Однако, сидевший передо мной мужчина был невероятно серьезен и, кажется, не лгал. Я задумался: с одной стороны, пятьсот тысяч – деньги немалые и это, пусть и незначительно, но ударит по бюджету что Рокассиодрии, что моих земель. Но с другой – иметь в должниках такого, как Леоран – великого гения, известного на всю Империю, личного врача Императрицы? Черт возьми, это невероятно заманчиво. Вот только…
Я, чувствуя, что начинаю улыбаться, сделал шаг навстречу испуганно шарахнувшемуся медику:
– В целом, я понимаю вашу ситуацию, терр главный врач. Бедлам в Империи коснулся нынче многих. Вот только – как я могу доверять тому, кого даже в лицо не вижу? Неравноценный обмен, вам не кажется?

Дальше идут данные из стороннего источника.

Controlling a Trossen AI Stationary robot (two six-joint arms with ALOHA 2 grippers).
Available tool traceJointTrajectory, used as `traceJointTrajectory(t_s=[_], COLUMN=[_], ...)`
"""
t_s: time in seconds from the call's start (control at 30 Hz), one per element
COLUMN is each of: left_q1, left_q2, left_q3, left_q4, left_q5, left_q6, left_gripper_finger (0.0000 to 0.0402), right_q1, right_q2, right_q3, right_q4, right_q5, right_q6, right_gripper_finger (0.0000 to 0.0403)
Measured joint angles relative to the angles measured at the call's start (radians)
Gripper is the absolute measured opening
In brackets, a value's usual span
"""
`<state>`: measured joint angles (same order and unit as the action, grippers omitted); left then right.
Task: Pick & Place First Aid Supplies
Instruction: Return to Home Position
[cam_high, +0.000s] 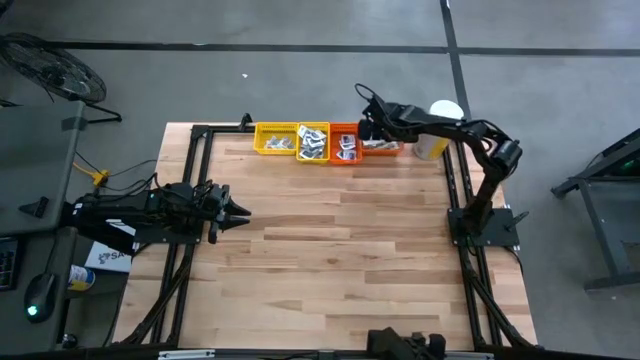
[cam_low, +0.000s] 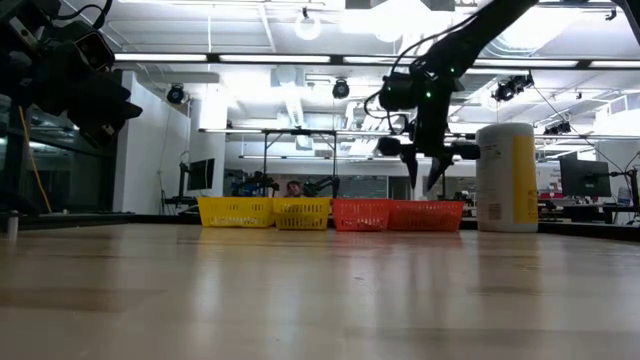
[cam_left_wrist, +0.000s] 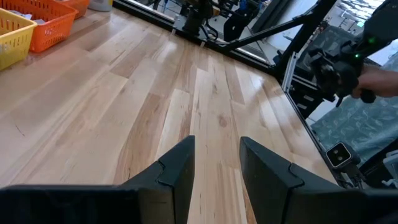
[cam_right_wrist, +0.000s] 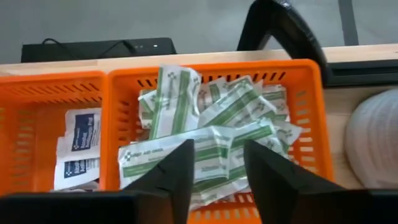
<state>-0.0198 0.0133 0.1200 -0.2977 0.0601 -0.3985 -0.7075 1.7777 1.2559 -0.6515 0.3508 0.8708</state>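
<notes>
Along the table's (cam_high: 330, 270) 12 o'clock edge, seen from above, we count four trays in one close row, all four loaded: a left yellow tray (cam_high: 275, 127), a right yellow tray (cam_high: 313, 126), a left orange tray (cam_right_wrist: 50, 79) and a right orange tray (cam_right_wrist: 211, 67). One white-and-yellow canister (cam_high: 440, 125) stands just beside the row at its 3 o'clock end. Our right gripper (cam_right_wrist: 217, 152) hangs over the right orange tray, fingers spread and pinching nothing. Below it lies a heap of white-and-green strips (cam_right_wrist: 205, 121), too tangled for us to count exactly. We make out at least two white squares (cam_right_wrist: 81, 140) with dark blue centres in the left orange tray. At the table's 9 o'clock side our left gripper (cam_left_wrist: 216, 146) hovers above bare wood, fingers parted and empty.
</notes>
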Motion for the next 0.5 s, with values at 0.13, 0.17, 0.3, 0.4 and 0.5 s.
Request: traceJointTrajectory(t_s=[0.13,0.17,0.3,0.4,0.5], left_q1=[0.0,0.0,0.0,0.0,0.0], left_q2=[0.0,0.0,0.0,0.0,0.0], left_q3=[0.0,0.0,0.0,0.0,0.0], left_q4=[0.0,0.0,0.0,0.0,0.0], left_q5=[0.0,0.0,0.0,0.0,0.0], left_q6=[0.0,0.0,0.0,0.0,0.0], left_gripper_finger=[0.0127,0.0127,0.0127,0.0127,0.0127], right_q1=[-0.002,-0.001,-0.001,0.004,0.018], right_q2=[0.0,0.0,0.0,0.0,-0.001], right_q3=[0.026,0.031,0.064,0.1,0.153], right_q4=[-0.035,-0.034,-0.039,-0.042,-0.048], right_q5=[-0.037,-0.051,-0.113,-0.157,-0.197], right_q6=[-0.014,-0.018,-0.022,-0.043,-0.084], right_gripper_finger=[0.0164,0.017,0.0182,0.018,0.0171])
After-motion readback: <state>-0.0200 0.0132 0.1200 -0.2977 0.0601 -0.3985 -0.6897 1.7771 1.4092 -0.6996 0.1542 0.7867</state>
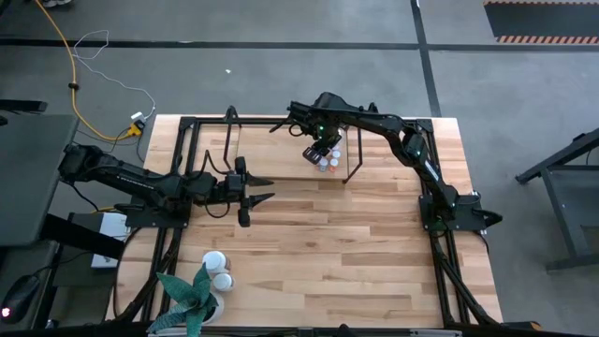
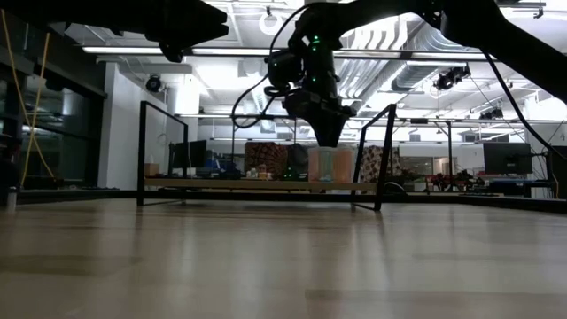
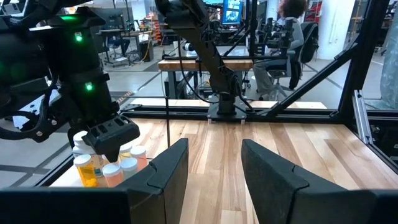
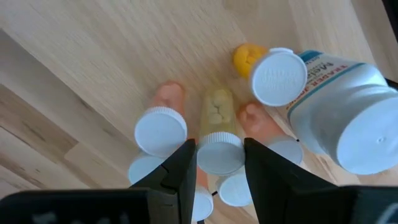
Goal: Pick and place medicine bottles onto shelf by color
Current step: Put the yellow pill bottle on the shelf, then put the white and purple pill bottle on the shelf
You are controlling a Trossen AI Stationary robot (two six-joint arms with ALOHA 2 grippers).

Мужчина дернулся, пытаясь увернуться от моей руки, но было поздно. Пальцы ловко схватили плотную серебристую дужку очков, и я стремительно сдернул их с носа врача. И замер, не в силах пошевелиться и вдохнуть…
На меня, чуть прищуренные из-за внезапно яркого света, смотрели глаза ангела. Большие, немного вытянутые к вискам, обрамленные густыми, длинными темными ресницами, с яркими радужками, цвета расплавленного серебра. Парень, негромко охнув, попытался заслониться рукой, но я крепко перехватил изящное запястье и вновь впился взглядом в это неземное великолепие. Второй рукой осторожно отвел от лица Леорана мягкую ткань маски. Надо же, совсем еще молодой, с поразительно тонкими, но твердыми чертами лица, в углах губ залегли небольшие морщинки – парень явно часто улыбается.